A leaked document about UK-US free trade deal discussions back in 2017 has dominated UK media coverage over the past few days and may yet affect the outcome of the 12 December parliamentary elections. The issue that has captured the media attention is the potential for UK drugs prices to rise dramatically if the country enters a free trade agreement with the US. The risk has been seized upon by opposition politicians claiming that the incumbent Conservative government is willing to “sell” the National Health Service (NHS) in exchange for a post-Brexit trade deal with the US.

Privatisation plans for the NHS have been repeatedly denied by Prime Minister Boris Johnson, but the focus of news coverage since the papers leak has shifted from outright privatisation concerns to the risk of price rises for medicines. Specifically, language in the leaked papers related to intellectual property protection and providing US companies full access to the UK market has been interpreted as a clear indication that the NHS would have to purchase US-made medicines at higher prices following a free trade deal.

The language in the leaked document is suitably vague, as would be expected from a country setting out its opening gambit in, what is likely to be, a lengthy negotiation process. However, a look at other US trade deals may provide some indication of the risk to UK pharmaceutical prices.

Pharma-related provisions in US free trade deals

The North American Free Trade Agreement (NAFTA) between the US, Canada and Mexico in 1994 was the first to include specific rules for IP protection. Since then, the US has signed trade deals with Jordan (2001), Chile (2004), Singapore (2004), the CAFTA-DR deal (2006-2009), Australia (2005), Morocco (2006), Bahrain (2006), Oman (2009), Peru (2009), Colombia (2012), Panama (2012) and South Korea (2012) – in all of which there were specific provisions for pharmaceuticals. A recent review of pharma protection by Bollyky and Kesselheim, published in the New England Journal of Medicine, shows that patent term extensions and patent linkage (which stops approval of a generics until the originator’s patent has expired) were included in all deals except NAFTA and data protection requirements were included in all deals except the 2001 agreement with Jordan. Data protection regulations – which prevent producers of copy products from relying on the originator drug’s clinical trial data for a certain period of time after approval – provide an even stronger protection for the originator company than the patent because data protection cannot be challenged and invalidated in court.

The newly-negotiated free trade deal with Canada and Mexico – known as the United States -Mexico-Canada Agreement (USMCA), which is set to replace NAFTA, goes a step further by providing data exclusivity specifically for biologics.
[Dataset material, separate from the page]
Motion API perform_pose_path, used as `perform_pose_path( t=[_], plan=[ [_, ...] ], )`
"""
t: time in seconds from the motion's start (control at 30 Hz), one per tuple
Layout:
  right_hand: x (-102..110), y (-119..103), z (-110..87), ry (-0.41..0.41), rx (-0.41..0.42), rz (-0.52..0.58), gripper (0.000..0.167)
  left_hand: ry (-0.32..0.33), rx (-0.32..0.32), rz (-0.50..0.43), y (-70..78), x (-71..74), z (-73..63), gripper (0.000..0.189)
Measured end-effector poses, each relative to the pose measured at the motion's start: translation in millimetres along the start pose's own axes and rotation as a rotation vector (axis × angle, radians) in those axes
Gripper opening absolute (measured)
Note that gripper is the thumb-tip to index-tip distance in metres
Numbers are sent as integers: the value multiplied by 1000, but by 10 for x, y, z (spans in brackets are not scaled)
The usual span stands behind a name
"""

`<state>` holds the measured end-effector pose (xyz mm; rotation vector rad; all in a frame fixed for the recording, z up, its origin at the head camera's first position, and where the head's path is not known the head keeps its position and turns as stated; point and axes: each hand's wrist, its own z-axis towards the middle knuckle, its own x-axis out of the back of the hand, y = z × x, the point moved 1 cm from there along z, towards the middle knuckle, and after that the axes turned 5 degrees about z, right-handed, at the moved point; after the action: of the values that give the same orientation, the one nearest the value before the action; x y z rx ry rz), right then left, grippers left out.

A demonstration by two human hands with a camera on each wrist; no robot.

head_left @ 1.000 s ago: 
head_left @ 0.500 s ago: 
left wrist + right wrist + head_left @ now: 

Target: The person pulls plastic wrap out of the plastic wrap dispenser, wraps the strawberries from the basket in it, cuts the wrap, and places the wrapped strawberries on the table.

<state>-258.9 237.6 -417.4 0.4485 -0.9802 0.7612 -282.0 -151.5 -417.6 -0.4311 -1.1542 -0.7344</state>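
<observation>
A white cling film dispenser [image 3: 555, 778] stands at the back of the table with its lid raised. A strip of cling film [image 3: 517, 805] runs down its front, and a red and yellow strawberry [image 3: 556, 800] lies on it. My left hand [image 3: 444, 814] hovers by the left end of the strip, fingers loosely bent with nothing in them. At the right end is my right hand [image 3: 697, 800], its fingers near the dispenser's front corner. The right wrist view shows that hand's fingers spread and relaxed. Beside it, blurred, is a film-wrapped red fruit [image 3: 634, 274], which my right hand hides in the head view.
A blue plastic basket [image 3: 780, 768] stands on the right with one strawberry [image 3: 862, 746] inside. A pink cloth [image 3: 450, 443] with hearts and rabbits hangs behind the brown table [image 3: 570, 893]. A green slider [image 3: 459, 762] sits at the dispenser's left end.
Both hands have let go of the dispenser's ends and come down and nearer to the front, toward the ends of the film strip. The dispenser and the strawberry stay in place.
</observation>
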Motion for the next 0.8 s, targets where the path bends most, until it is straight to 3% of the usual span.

Under the USMCA, the period of data exclusivity for biologics (during which no biosimilar versions can come to market) is set at 10 years. This is five years longer than the current protection term in Mexico and two years longer than in Canada. While it is two years shorter than the current data exclusivity for biologics in the US, signing the USMCA will halt in their tracks US domestic attempts to shorten the exclusivity period for biologics to seven years, as Bollyky and Kesselheim point out. Thus, the USMCA may result in higher spending on biologics in Mexico and Canada as a result of the delayed entry of cheaper biosimilar versions. At the same time it would perversely – in light of the great emphasis on reducing high US pharmaceutical prices – lead to lost savings in the US itself from delayed introduction of biosimilars. In the US, biologics account for 30% of pharmaceutical spending, despite making just 1% of prescriptions, according to Bollyky and Kesselheim.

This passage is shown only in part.